With the end of the State of Emergency in Delaware on July 13, the Department of Health and Social Services is affirming Delaware’s 86 long-term care facilities (LTCs) will continue to follow the state’s existing visitation and testing guidance in order to keep residents healthy and safe during the COVID-19 pandemic.

When the State of Emergency ends, long-term care facilities — including nursing homes and assisted-living facilities — will still operate under Delaware’s COVID-19 Updated Reopening Plan in Long-Term Care Facilities.
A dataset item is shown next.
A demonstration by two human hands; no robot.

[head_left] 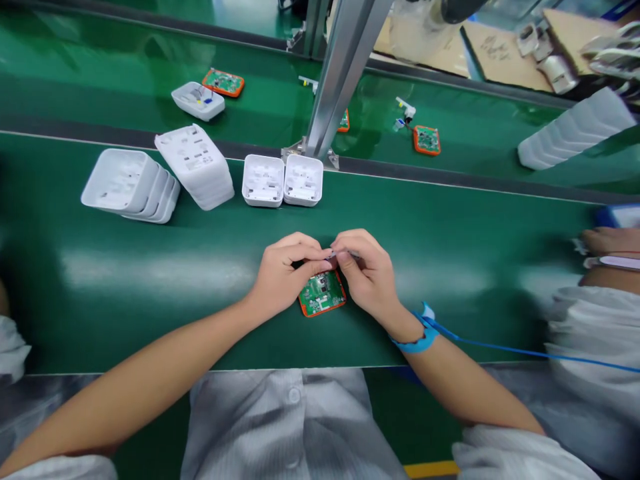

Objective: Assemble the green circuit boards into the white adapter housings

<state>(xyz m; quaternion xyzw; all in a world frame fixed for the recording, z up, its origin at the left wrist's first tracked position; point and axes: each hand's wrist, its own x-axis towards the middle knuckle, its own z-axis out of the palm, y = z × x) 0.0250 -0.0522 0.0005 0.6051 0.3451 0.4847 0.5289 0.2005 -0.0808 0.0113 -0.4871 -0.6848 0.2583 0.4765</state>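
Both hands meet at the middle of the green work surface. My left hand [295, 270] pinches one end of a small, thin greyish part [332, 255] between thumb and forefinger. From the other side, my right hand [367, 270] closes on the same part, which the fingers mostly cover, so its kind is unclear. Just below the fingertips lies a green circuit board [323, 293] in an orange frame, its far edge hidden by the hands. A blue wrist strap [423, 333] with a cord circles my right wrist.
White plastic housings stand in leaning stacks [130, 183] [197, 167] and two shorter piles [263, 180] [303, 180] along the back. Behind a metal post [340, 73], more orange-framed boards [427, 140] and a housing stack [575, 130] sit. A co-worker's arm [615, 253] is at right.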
While visitation by loved ones is encouraged, the type of visitation that is allowed depends on each facility’s current status in terms of positive cases of COVID-19 among residents, the county’s overall COVID-19 positivity rate and the percentage of residents who are vaccinated.

Visitors are encouraged to check with their loved one’s facility on the current visitation status before they arrive.

Delaware’s LTC reopening guidance is in alignment with visitation and testing requirements from the Centers for Medicare & Medicaid Services and the Centers for Disease Control and Prevention, both of which came in response to reductions in COVID-19 infections and transmission and increased vaccination rates in the LTC population.

Consistent with CDC and CMS recommendations, Delaware’s guidance for visitors includes active screening for COVID-19 regardless of vaccination status, the use of face coverings or masks by unvaccinated visitors and by all in each facility’s common areas, social distancing, frequent handwashing or the use of hand sanitizer, and the signing of a visitor log among other core principles.

“Our highest priority is to ensure that residents of nursing homes and assisted-living facilities continue to be as safe as possible,” DHSS Secretary Molly Magarik said in a statement. “While we are grateful for the reduction in COVID-19 cases and hospitalizations among the residents of these long-term facilities and for the high rates of vaccination among residents, our staff from the Division of Health Care Quality and the Division of Public Health will continue to work with the leadership of long-term care facilities to make sure that they have strong screening, infection and isolation measures in place. In partnership with the long-term care facilities, we will do everything we can to continue to facilitate indoor visitation for residents and their family members or close friends, but that will depend on each facility’s status.”